Sempre-em-Pé :: Gustavo Sumpta

Performance

Sempre-em-Pé :: GUSTAVO SUMPTA
Parceria Temps d’Images

13 Nov. 18h00 | 22h00
14 Nov. 10h00 | 12h00
15 Nov. 10h00 | 12h00

Estreia absoluta

Inspirado no brinquedo Sempre-em-pé, construiu-se uma meia esfera que será o palco. O performer evolui, no topo deste, numa coreografia duracional. Aqui, o palco e o performer estarão sempre em movimento.

Ficha Técnica

Direção: José Miguel Pinto
Coordenação de produção: Valentim Neves
Coordenação artística: Francisca Marques
Coordenação audiovisual: Bruno Lança
Mestre serralheiro: Hélder Fernandes
Assistentes de produção: Carlos Arteiro, Carlos Santos, Gil Madeira, Jorge Santos
Produção: Artworks
Apoio: ArtWorks


Biografia resumida:

Gustavo Sumpta nasceu em Luanda em 1970. Vive e trabalha em Lisboa.
Performer, artista visual e actor de cinema. Curso Profissional de Intérprete do Balleteatro, Porto, Portugal. Trabalhou como intérprete e autor com o coreógrafo João Fiadeiro nas peças Existência de 2002, Para onde vai a luz quando se apaga e Case Study, RE.AL, em 2006. Foi professor no departamento de Escultura no Ar.co, em Lisboa, do Curso de Escultura, de 2009 a 2013.
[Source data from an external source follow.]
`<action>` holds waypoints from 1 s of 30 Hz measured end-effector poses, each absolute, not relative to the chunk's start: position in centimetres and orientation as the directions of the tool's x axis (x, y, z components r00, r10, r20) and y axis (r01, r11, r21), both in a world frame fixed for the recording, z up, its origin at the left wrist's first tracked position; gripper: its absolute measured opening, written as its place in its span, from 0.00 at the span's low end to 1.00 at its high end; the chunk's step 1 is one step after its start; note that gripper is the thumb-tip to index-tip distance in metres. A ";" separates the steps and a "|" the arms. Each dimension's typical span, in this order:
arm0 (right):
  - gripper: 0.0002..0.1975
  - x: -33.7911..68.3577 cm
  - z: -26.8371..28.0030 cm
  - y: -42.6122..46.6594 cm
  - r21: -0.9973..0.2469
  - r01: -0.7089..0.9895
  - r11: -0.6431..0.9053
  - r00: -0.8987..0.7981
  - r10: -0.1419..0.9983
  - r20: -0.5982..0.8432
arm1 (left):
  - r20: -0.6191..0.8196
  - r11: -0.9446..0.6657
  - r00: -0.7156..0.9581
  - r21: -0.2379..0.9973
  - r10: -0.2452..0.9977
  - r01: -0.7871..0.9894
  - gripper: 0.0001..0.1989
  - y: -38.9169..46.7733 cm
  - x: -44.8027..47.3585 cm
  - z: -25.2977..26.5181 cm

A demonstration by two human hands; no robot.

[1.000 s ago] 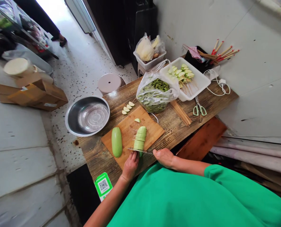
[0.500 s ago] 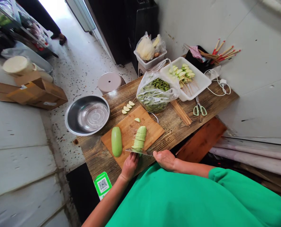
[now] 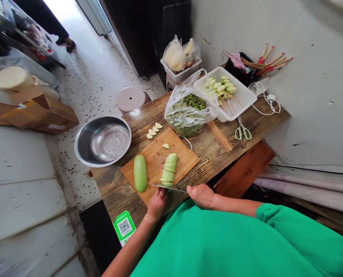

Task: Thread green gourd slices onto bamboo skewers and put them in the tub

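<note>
A sliced zucchini half lies on the wooden cutting board, its slices standing close together. My right hand is closed around the handle of a knife, whose blade stands at the near end of the slices. Just behind the blade, my left hand has its fingers bent on the zucchini's near end; the fingertips are partly hidden by the blade. Another zucchini half, uncut, rests skin up on the board's left side. One loose slice lies beyond the row.
A steel basin stands at the table's left edge. Skewered slices lie past the board. Farther right are a bag of green pods, bare skewers, scissors and a white tray of skewers.
The blade has come slightly nearer to me along the zucchini, and a gap shows among the near slices. Both hands keep their grip. The whole view has shifted slightly.
</note>
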State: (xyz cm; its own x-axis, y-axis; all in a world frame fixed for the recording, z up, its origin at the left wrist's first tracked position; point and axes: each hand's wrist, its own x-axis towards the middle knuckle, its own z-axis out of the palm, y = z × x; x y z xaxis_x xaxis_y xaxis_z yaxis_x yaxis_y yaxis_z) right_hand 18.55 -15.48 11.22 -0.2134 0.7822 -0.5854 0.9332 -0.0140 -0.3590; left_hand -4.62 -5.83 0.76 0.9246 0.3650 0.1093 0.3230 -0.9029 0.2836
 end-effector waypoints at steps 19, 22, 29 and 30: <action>0.11 18.4 10.2 -16.0 -0.334 0.942 -0.027 -0.180 0.801 -0.571 | 0.166 -0.907 0.908 0.250 0.385 0.339 0.15 -6.2 -4.5 0.7; 0.10 18.2 10.7 -16.2 -0.342 0.939 -0.021 -0.186 0.808 -0.560 | 0.174 -0.914 0.912 0.240 0.372 0.327 0.15 -6.2 -4.7 0.6; 0.10 18.0 10.9 -16.2 -0.349 0.937 -0.007 -0.207 0.793 -0.573 | 0.248 -0.940 0.912 0.188 0.327 0.286 0.14 -6.2 -4.8 0.4; 0.10 18.0 10.7 -16.2 -0.348 0.937 -0.005 -0.209 0.793 -0.572 | 0.257 -0.942 0.911 0.187 0.322 0.281 0.13 -6.1 -4.8 0.4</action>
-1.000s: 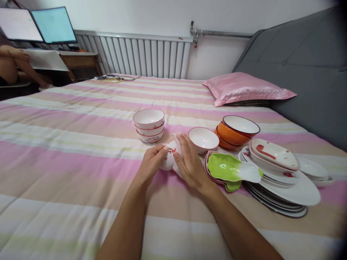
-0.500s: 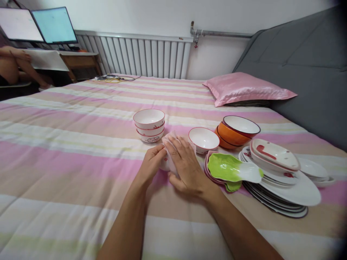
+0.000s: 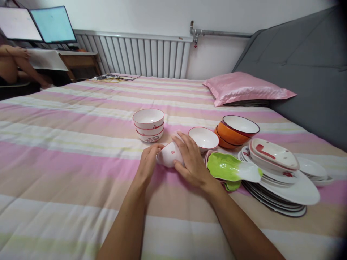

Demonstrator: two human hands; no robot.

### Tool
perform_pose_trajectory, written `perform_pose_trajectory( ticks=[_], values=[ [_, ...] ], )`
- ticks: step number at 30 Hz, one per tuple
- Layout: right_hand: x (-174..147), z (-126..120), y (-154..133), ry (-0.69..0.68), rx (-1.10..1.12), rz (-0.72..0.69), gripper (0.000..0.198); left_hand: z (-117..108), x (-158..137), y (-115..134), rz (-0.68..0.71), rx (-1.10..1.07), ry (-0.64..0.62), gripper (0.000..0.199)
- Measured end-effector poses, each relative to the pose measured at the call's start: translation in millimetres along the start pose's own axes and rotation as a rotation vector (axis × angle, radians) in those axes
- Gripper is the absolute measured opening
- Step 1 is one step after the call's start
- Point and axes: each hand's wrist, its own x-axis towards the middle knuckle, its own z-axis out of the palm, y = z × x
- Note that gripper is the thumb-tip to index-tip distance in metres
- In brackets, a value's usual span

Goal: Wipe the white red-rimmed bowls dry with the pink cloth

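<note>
head view: at frame centre, left hand pinches a tilted bowl by its edge, seemingly to steady it, while right hand, half-curled, clasps the opposite side, pale cloth showing at its fingertips.

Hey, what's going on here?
A person has a white bowl tilted between both hands, left hand at one side and right hand at the other, over a striped bedspread. Three stacked bowls stand just beyond. To the right are another white bowl, orange bowls, a green-and-white dish and piled plates.
</note>
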Motion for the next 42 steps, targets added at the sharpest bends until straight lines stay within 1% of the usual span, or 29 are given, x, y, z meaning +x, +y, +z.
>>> perform_pose_trajectory(
  ticks=[3, 7, 10, 13, 16, 18, 21, 23, 28, 31, 36, 42],
  values=[
    [1, -1, 5, 0.028, 0.029, 0.027, 0.069, -2, 2, -8, -0.050, 0.024, 0.018, 0.022],
    [1, -2, 7, 0.038, 0.061, 0.036, 0.070, -4, 4, -14, -0.071, 0.016, 0.002, 0.021],
    [1, -1, 9, 0.059, 0.086, 0.062, 0.069, -3, 2, -11, -0.134, -0.003, -0.002, 0.015],
    [0, 0, 13, 0.090, 0.117, 0.102, 0.068, -2, 0, -5, -0.218, -0.010, -0.045, 0.008],
    [-1, 2, 16, 0.108, 0.143, 0.122, 0.068, -1, 0, -4, -0.258, -0.008, -0.090, 0.008],
    [-1, 2, 17, 0.110, 0.152, 0.124, 0.068, -2, 0, -5, -0.270, -0.017, -0.110, 0.011],
    [-1, 2, 18, 0.110, 0.164, 0.133, 0.068, -3, 1, -7, -0.249, -0.031, -0.132, 0.017],
    [-2, 2, 19, 0.115, 0.177, 0.138, 0.068, -4, 0, -7, -0.218, -0.048, -0.161, 0.018],
    [-3, 3, 23, 0.139, 0.220, 0.141, 0.066, -4, -4, 0, -0.191, -0.115, -0.292, 0.023],
    [-3, 3, 22, 0.147, 0.231, 0.139, 0.064, -3, -5, 1, -0.157, -0.163, -0.343, 0.026],
    [-1, 2, 14, 0.141, 0.208, 0.097, 0.059, -4, -4, 1, -0.118, -0.195, -0.317, 0.027],
    [0, -4, -1, 0.094, 0.062, -0.014, 0.060, -6, -5, 6, -0.084, -0.219, -0.288, 0.027]
  ],
)
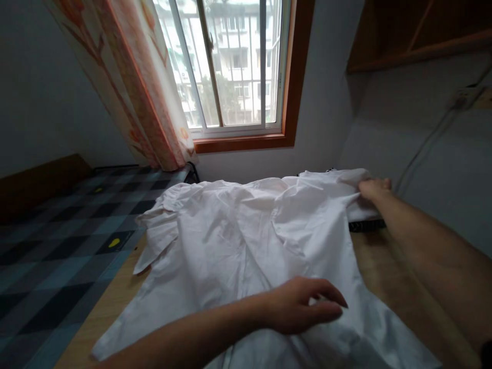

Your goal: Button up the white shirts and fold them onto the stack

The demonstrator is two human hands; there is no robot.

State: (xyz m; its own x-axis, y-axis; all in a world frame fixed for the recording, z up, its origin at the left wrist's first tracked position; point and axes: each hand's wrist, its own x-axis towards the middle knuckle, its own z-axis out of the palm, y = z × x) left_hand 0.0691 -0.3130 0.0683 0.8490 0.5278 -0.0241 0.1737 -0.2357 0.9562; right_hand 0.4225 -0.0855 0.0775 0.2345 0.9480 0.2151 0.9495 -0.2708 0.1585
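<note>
A white shirt (207, 256) lies spread and wrinkled over a wooden tabletop (378, 266). At the far right, my right hand (373, 188) is closed on the cloth of the shirt's sleeve by the shoulder. Over the lower right part of the shirt is my left hand (307, 306), palm down, thumb and fingers apart with nothing between them. Whether it touches the cloth I cannot tell. The other sleeve (156, 236) lies bunched at the left edge of the table.
To the left is a bed with a dark checked cover (57, 261). A dark patterned strip (367, 225) shows beneath the right sleeve. Beyond the table are a window (238, 77) and a flowered curtain (142, 92). A cable (423, 141) hangs along the right wall, under a wooden shelf (418, 54).
</note>
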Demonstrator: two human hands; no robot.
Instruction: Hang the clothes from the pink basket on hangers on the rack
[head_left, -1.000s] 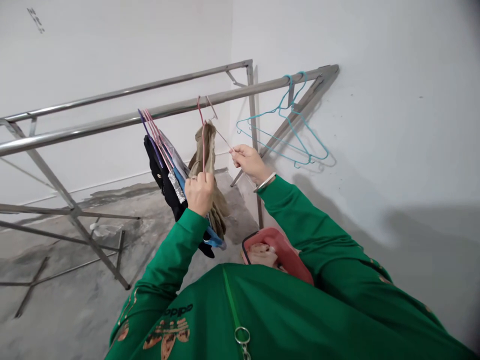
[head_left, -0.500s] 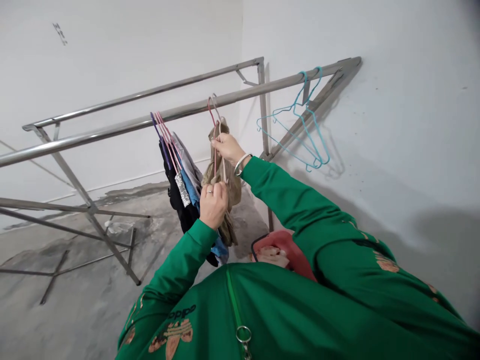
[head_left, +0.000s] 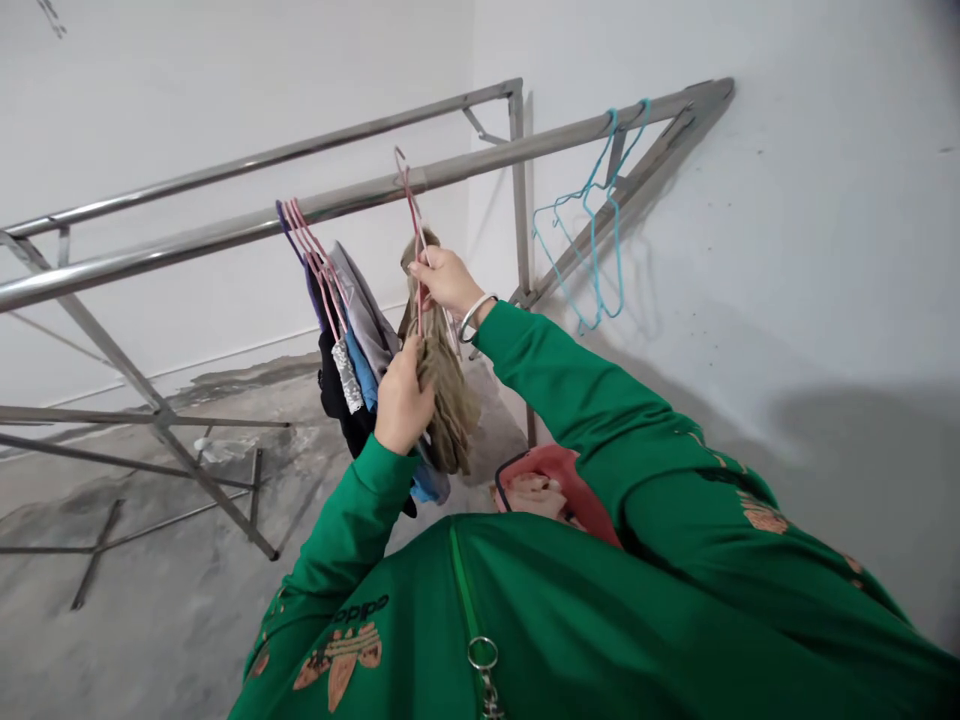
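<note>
A khaki garment [head_left: 451,400] hangs in loose folds from pink hangers [head_left: 417,215] at the front rail. My right hand [head_left: 448,282], with a white bangle at its wrist, is closed around the hangers' upper part, just below the hooks. Lower down, my left hand [head_left: 405,398] pinches the garment's edge by a hanger's lower corner; its fingertips are partly hidden. To the left, several pink and purple hangers [head_left: 313,262] carry black, blue and grey clothes [head_left: 364,300] close together on the same rail.
The metal drying rack [head_left: 225,233] spans the view, its crossed legs on the grey floor at left. Blue hangers [head_left: 600,215] hang at the rail's right end near the white wall. A red basin [head_left: 581,490] with pale cloth stands below my right arm.
My right hand has tilted the pink hangers, and one hook now stands higher above the rail. My left hand has shifted slightly left and turned. The camera view has moved a little.
</note>
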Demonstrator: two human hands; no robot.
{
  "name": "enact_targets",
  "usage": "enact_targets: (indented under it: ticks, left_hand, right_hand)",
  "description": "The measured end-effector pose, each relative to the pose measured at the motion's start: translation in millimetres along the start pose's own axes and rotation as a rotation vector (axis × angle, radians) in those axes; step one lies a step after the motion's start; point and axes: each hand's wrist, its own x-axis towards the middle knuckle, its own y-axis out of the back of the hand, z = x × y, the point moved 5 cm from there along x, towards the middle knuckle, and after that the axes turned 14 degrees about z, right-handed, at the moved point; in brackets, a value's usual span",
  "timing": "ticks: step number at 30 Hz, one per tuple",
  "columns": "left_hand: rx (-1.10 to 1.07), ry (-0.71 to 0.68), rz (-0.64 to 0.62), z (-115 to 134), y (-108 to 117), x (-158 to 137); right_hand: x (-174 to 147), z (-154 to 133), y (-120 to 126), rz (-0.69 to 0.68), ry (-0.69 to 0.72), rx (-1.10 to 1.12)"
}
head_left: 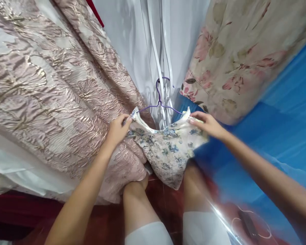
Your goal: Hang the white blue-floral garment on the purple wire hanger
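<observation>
A white garment with a blue and yellow floral print (168,146) hangs in front of me from a thin purple clothes hanger (159,98). My left hand (119,128) is closed on the garment at its left shoulder, thumb and fingers pinched together. At the opposite shoulder, my right hand (206,123) grips the cloth between thumb and fingers. Between my hands the neckline sags in a curve below the hanger's bar. The hanger's hook points up and no hand is on it. The garment's lower part drops to a point above the floor, between my legs.
A pink and gold brocade cloth (53,85) hangs at left. White drapery with white straps (153,37) fills the back. To the right are a beige floral cloth (226,68) and bright blue fabric (277,122). A dark object with a pale cord (248,224) lies at lower right on the reddish floor (165,204).
</observation>
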Motion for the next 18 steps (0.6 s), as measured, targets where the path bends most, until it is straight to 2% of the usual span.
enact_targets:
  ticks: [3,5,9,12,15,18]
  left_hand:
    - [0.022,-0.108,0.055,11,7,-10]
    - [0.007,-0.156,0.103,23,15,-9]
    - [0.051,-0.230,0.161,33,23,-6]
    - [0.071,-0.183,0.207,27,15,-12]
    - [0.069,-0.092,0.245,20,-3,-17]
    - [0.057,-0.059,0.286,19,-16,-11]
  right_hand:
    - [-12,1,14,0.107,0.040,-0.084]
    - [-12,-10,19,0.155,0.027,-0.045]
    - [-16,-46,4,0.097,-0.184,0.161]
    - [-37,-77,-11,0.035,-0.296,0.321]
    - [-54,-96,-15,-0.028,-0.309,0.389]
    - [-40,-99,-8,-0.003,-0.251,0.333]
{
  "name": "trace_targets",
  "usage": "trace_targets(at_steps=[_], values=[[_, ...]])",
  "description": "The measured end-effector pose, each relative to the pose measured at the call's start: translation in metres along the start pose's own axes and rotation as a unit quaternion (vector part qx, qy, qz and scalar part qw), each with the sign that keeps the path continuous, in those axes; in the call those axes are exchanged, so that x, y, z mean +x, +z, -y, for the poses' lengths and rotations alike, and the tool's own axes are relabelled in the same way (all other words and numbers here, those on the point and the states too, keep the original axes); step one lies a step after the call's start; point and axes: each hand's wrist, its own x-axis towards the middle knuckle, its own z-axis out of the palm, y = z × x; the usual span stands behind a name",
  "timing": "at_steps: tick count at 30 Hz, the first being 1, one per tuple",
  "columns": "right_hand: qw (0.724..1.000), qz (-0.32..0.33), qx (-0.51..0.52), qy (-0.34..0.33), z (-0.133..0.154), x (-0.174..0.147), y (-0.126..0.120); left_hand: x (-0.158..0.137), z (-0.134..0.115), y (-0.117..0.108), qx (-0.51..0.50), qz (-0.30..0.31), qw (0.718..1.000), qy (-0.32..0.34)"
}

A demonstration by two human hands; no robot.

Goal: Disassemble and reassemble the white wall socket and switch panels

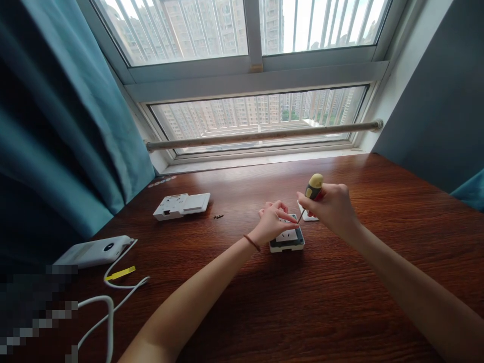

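My right hand (335, 206) is closed round the yellow and dark grey handle of a screwdriver (313, 187). Its thin shaft slants down to a corner of a wall socket (286, 236) with a white face and dark frame, lying on a white base. Over that socket, my left hand (273, 222) brings thumb and index finger together right at the screwdriver's tip. Whatever sits between those fingertips is too small to make out. A white cover plate (310, 218) lies just behind, partly hidden by my right hand. Some small screws (218, 217) rest on the table to the left.
Farther left on the wooden table (227, 312) is another white socket unit (182, 205). A white device (98, 251) and its white cable (110, 322) with a yellow tag (121, 274) lie near the blue curtain (75, 126). A rail (264, 135) crosses the window behind.
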Motion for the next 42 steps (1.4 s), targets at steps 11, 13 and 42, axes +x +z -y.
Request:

Em 2020, no Grande Auditório da Fundação Gulbenkian, apresentou O melhor Mundo possível e Primeira lição de voo no contexto do programa Jardins de Verão. Mostrou a performance Levantar o Mundo no Festival Cumplicidades, Culturgest, Lisboa. Em 2017, participou no Anozero em Coimbra – Curar e Reparar – onde estreou a performance Levantar o Mundo; no mesmo ano da sua exposição individual Die Zunge an den Gaumen nähen, Rosalux-The Berlin-based art space, Berlim, Alemanha. Em 2015 mostrou Pó de Lâmpada, Festival Turbine Hall, Giswil, Suíça. Comboio Fantasma, performance de apresentação única na Calçada do Combro, Lisboa, Portugal, em 2014. No ano de 2013 participou nas colectivas A Natureza ri da Cultura, Museu da Luz, Alqueva, Portugal, e O Fim da Violência, Museu Bernardo, Caldas da Rainha, Portugal. Em 2012, realizou a escultura para o espaço público Sai das unhas, na Casa independente, Largo do Intendente, Lisboa, Portugal. No ano 2010 fez a apresentação única da performance A raiz da fruta, Festival Point d impact, Genéve, Suíça. No ano de 2009 participou na Bienal Gyumri, Museu Etnográfico de Gyumri, Arménia. Em 2008 apresenta Assim não vais longe. Estreia no contexto do Ciclo performances apresentadas no atelier RE.AL, do qual fizeram parte todos os seus trabalhos desde 2004. No ano de 2007 participou no Prémio EDP, Novos artistas, Central do Freixo, Porto, Portugal. Em 2005 apresentou a performance Vitória, vitória, acabou se a história, Toxic, Fundição de Oeiras, Portugal. E Lab 11, em 2005, no atelier RE.AL. Trabalhou como actor de teatro nos Artistas Unidos, em BAAL e O Navio dos Negros, com encenação de Jorge Silva Melo. No cinema trabalhou com José Nascimento, Ben Rivers e Gabriel Abrantes, João Botelho, Sebastião Salgado, João Viana, Teresa Prata, João Mário Grilo, Diogo Costa Amarante, Manuel Mozos, Pedro Costa e Vasco Saltão.